The reason is straightforward: what you were experiencing as a conflict with another person was, at a deeper level, information about yourself. Once you’ve received and acted on that information, the signal stops firing. And when the signal stops firing in you, the dynamic between you and the other person changes.

How Far Up You Can Take It

One of the properties of chunking up is that you can go as high as you like. Every chain of abstraction, if you keep asking the question, eventually arrives somewhere close to the same place: source, wholeness, connection, being.

This is not a spiritual claim. It is a structural observation: at a high enough level of abstraction, all patterns are expressions of the same small number of fundamental dynamics. Separation. Disconnection. The belief that you are incomplete, unworthy, or unsupported. These are the common ancestors of most of what disturbs us at the specific level.

Which means that for very entrenched patterns, or for situations where the personal connection is not immediately apparent, you can keep chunking up until the recognition arrives. It will arrive. It usually does not take as long as people expect.

And then you chunk back down. From the abstraction, you ask: what is the most specific, concrete action I could take right now, in my own life, that would address this at the level of structure rather than symptom?

That is the full movement. Up to find the level, down to find the action.

The Pattern Was Never About Them

The most important thing to understand about chunking up is not the technique itself. It is what the technique reveals about where the real work is.

Most of us spend most of our energy focused outward: on what other people are doing, why they are doing it, how to change it, how to protect ourselves from it. The outer disturbance is real. The behaviour is real. The impact is real.

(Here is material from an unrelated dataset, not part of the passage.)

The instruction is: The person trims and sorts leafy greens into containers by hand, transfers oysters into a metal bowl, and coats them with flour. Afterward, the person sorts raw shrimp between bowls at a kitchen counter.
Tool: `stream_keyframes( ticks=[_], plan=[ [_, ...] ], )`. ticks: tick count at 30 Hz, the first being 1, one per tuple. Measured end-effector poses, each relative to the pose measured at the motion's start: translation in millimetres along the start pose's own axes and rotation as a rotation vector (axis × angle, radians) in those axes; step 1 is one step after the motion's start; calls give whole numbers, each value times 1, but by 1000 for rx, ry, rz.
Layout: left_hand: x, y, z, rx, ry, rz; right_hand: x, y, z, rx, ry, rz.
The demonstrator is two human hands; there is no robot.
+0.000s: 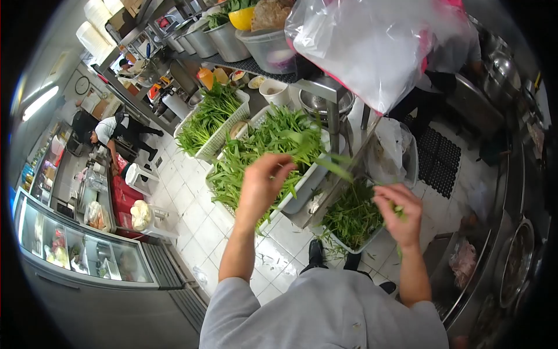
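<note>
My left hand (267, 181) is raised over the near part of a white basket (303, 189) heaped with leafy greens (256, 152). Its fingers are curled toward the thumb, and whether anything is between them is too blurred to tell. My right hand (400, 210) is closed on green stems (399, 212), above and right of a lower tub (353, 250) of greens and cut stems (351, 218). Blurred green leaves (337, 166) show in the air between my hands. A second white basket (244, 104) of long-stemmed greens stands behind the first.
A clear plastic bag (363, 46) hangs at the top. Metal containers (228, 42) line the shelf behind the baskets. A person (110, 129) bends over the counter at the left, near white stools (141, 177). Another person's dark trousers (433, 87) show at the upper right.
</note>
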State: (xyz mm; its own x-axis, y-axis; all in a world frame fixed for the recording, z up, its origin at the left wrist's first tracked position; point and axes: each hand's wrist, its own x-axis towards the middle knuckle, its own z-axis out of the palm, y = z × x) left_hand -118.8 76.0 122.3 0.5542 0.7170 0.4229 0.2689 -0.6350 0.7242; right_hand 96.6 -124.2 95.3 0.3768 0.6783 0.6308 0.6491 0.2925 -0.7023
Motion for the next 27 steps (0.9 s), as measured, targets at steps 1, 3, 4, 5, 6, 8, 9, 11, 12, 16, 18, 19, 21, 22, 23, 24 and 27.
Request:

But the lever is inward. The place where you have genuine agency is not in the other person’s behaviour. It is in the pattern that their behaviour is activating in you.

Chunking up is the method for finding that pattern and locating it in a domain where you can actually do something about it.

The sister situation was never really about the sister. The sister was the signal. The business finances were where the work was.

That is uncomfortable, the first time you encounter it. And then it becomes one of the most practically useful things you know.